I.
Psikoanalisis
Psikoanalisis merupakan mazhab yang memandang manusia secara pesimistik
(negativistik) yang menekankan pada alam bawah sadar, mimpi, dan masa lalu
serta pemenuhan terhadap insting-insting. Kepribadian individu terjadi karena
adanya pengaruh dari kejadian-kejadian masa lalu ketika berada pada usia 0-5
tahun pertama serta faktor genetik, dan jika pada tahap tersebut mengalami
hambatan maka individu akan mengalami gangguan dalam penyesuaian pada tahap
perkembangan selanjutnya. Dengan kata lain, jika masa lalunya baik maka
individu akan mampu dalam menjalankan tugas-tugas perkembangan selanjutnya.

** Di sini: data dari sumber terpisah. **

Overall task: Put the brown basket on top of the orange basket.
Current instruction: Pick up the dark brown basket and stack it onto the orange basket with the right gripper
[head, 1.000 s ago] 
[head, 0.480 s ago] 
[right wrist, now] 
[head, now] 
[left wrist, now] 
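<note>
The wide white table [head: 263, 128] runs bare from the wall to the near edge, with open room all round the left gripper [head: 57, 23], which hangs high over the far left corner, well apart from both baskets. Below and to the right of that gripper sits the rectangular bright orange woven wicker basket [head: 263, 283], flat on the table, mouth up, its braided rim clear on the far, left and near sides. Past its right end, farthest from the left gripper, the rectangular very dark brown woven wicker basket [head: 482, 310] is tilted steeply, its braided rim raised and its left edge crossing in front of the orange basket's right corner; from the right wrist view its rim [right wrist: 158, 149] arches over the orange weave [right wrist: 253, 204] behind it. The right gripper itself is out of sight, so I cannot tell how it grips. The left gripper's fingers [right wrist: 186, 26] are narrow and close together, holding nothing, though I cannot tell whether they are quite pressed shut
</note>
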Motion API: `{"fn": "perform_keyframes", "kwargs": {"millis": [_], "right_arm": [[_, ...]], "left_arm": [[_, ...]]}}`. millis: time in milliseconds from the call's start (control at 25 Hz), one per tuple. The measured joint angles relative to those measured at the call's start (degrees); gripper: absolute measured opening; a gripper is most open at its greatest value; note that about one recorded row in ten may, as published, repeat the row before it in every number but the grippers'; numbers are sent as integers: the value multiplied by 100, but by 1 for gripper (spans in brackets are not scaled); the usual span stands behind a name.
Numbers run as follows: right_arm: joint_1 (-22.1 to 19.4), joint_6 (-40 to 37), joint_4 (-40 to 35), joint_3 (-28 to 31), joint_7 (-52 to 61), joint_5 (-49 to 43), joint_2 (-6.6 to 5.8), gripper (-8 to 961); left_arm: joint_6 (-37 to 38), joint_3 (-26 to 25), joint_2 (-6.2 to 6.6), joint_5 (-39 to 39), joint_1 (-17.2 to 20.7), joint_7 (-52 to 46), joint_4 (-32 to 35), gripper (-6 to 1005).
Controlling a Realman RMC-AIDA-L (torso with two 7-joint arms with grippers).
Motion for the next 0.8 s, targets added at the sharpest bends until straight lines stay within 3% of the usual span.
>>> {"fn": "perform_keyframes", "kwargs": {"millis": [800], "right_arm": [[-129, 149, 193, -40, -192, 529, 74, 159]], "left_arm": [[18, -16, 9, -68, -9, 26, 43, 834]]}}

Perilaku manusia dipengaruhi oleh alam bawah sadar yang terdiri dari id, ego,
dan superego. Apabila terjadi konflik antara ketiga interaksi maka akan timbul
kecemasan. Dalam mengatasi kecemasan, seseorang akan menggunakan defence
mechanisme. Akan tetapi bila terlalu berlebihan dalam menggunakan defence
mechanism maka akan menjadi kebiasaan yang akan menimbulkan gangguan
kepribadian. Oleh karena itu psikoanalisis memberikan terapi untuk mengatasi
gangguan kepribadian dengan mengeluarkan masalah yang ada dalam ketidaksadaran
menuju ke alam sadar dengan analisis mimpi, tranferensi, asosiasi bebas dan katarsis.
Psikoanalisis dari pandangan behaviorisme
Ø Psikoanalisis tidak melihat pengaruh lingkungan terhadap pembentukan
kepribadian. Sedangkan manusia tidak bisa lepas dari pengaruh lingkungan yang
menjadi sarana modeling individu.
Ø Perilaku manusia tidak hanya berdasarkan insting akan tetapi karena
proses belajar dari lingkungannya.
Ø Pandangan psikoanalisis tidak bisa dibuktikan secara ilmiah melalui
penelitian dan validitasnya kurang (tes grafis yang validitasnya hanya berkisar
0,5-0,6).
Ø Gangguan kepribadian tidak hanya dipengaruhi oleh trauma masa lalu akan
tetapi karena proses belajar yang salah dan lingkungan yang tidak mendukung.
Ø Dalam mengatasi gangguan kepribadian tidak bisa dengan menggunakan
terapi yang telah disampaikan Freud akan
tetapi dengan mengubah lingkungan dan pola pikir individu.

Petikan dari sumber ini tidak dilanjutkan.